The output should be something like
node1: 12354
node2: 34325
node3: 3863

Indeed. But you don’t say what you’re getting instead.

Cheers,
Cameron Simpson cs@cskk.id.au

@beetlebat

I’m not sure if what I’ve done is of any help, but if it is and you want to move this forward, there’s a very easy way to modify the script that I’ve posted, so that the output is sorted by node number, like this:

Node	Events
 1		  2
 2		  4
 3		  1
 5		  1
 6		  3
 7		  1

… which is the first step for a grouped (by node number) output.

If you’re interested in moving this forward and implementing my suggestions, then post a reply and I’ll walk you through it.

Or, reach out to @cameron (by way of a reply) and I’m sure that he’ll also guide you in that direction, but tbh, if we both try to guide you in different directions, it’s going to get confusing for you, so it’s your choice.

For me it seems like simple counting. Get node part out from every line and count every occurrence. So there are two tasks: (1) get node part out from every row (2) count these nodes

from collections import Counter

with open('nodes_log.txt', 'r') as f:
    events = Counter(row.split(' - ')[0].strip('[]') for row in f)

print(*(f'{k}:{v}' for k, v in events.items()), sep='\n')

# node1:2
# node2:4
# node6:3
# node5:1
# node7:1
# node3:1

I’m sure the OP knows they’re trying to count things. They probably do
not know about the Counter class. But if their task is to implement
a counter as a learning exercise then the above doesn’t help them.

Rob and I are trying to help them understand where their code is not
working and how to fix it.

Cheers,
Cameron Simpson cs@cskk.id.au

Learning means different things for different people.

After finding out about Counter (or clearly defining that counting is one of the objectives) one could be curious enough to find out how counting is implemented and use it in it’s own implementation. But then, maybe not. Fish is usually more tempting than fishing.
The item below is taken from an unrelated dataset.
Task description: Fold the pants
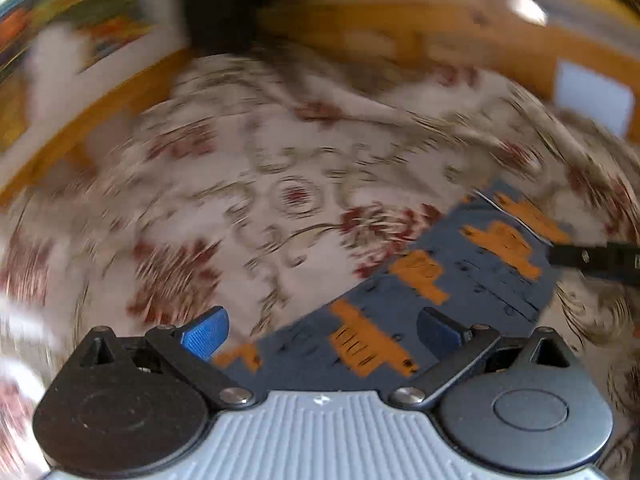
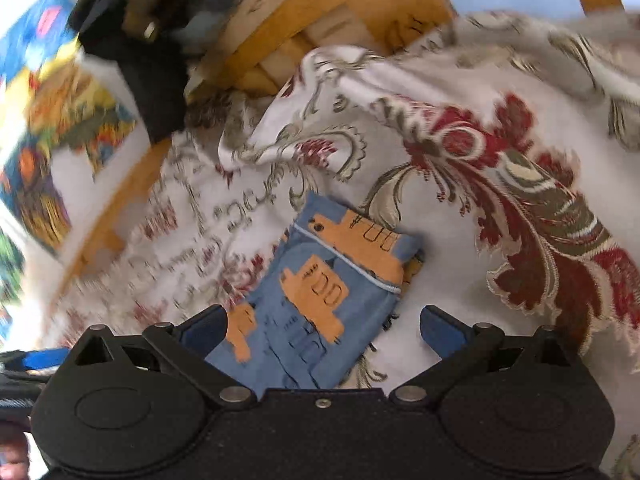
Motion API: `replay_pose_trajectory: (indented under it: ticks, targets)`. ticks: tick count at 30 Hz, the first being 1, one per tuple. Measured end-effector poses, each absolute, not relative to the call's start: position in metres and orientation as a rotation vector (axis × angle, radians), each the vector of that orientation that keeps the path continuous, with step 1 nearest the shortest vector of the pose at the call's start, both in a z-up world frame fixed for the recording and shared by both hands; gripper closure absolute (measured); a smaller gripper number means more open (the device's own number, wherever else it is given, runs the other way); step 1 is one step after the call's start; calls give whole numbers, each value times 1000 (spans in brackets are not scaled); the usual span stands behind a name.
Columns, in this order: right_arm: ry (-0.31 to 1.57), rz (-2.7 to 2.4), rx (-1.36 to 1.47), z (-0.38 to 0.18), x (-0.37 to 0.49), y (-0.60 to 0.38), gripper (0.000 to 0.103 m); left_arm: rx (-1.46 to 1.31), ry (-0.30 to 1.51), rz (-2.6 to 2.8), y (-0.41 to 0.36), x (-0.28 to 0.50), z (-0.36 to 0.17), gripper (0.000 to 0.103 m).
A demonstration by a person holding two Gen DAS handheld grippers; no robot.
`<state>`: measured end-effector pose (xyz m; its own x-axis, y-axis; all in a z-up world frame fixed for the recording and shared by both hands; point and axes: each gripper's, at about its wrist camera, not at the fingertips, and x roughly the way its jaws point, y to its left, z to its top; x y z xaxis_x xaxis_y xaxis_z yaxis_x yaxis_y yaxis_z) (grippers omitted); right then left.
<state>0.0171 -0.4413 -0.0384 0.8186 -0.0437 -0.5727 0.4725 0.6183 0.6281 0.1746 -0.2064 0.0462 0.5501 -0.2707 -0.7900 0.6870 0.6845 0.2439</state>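
The pants [image 2: 316,300] are blue with orange truck prints and lie folded into a small rectangle on a floral bedspread [image 2: 460,208]. In the right wrist view they sit just ahead of my right gripper [image 2: 324,330], which is open and above them, its left finger over their near corner. The left wrist view is motion-blurred; the pants [image 1: 432,288] stretch from centre bottom to the right. My left gripper [image 1: 322,332] is open above their near end with nothing between its blue pads [image 1: 206,334]. A black piece of the other gripper [image 1: 596,260] shows at the right edge.
A wooden bed frame [image 2: 288,28] runs behind the bedspread. A colourful patterned rug [image 2: 44,152] lies on the floor to the left. Dark clothing [image 2: 136,60] hangs over the frame at upper left. A bunched fold of bedspread [image 2: 312,100] rises beyond the pants.
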Motion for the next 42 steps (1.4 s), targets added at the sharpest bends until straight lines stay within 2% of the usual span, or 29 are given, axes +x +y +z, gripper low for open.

This completely solved my problem, thank you for your help.

You’re very welcome and I hope you learned something from that. I know how frustrating it can be and well remember that feeling, when I first started with Python.

The script is not too difficult to build upon (as per my suggested development) and is that way by design.

The output from that script, with very little code added, and only two (I think) minor mods is now:

Node	Events
 1	      2
		       Entry    1: User Successful Login                   from 190.223.252.106
		       Entry    8: User Failed Payment                     from 128.215.207.129
 2	      4
		       Entry    2: User Successful Profile Picture Upload  from 239.84.157.20
		       Entry    3: User Successful Login                   from 87.130.185.37
		       Entry    6: User Successful Login                   from 136.4.60.67
		       Entry   12: User Failed Login                       from 87.130.185.37
 3	      1
		       Entry   11: User Successful Login                   from 14.45.232.197
 5	      1
		       Entry    5: User Successful Login                   from 64.103.198.103
 6	      3
		       Entry    4: User Successful Payment                 from 210.155.211.219
		       Entry    9: User Successful Profile Picture Upload  from 203.141.97.180
		       Entry   10: User Successful Profile Picture Upload  from 172.218.65.224
 7	      1
		       Entry    7: User Failed Login                       from 191.161.59.79

So, like I said in my last post, if you’re interested in moving it forward, just post back.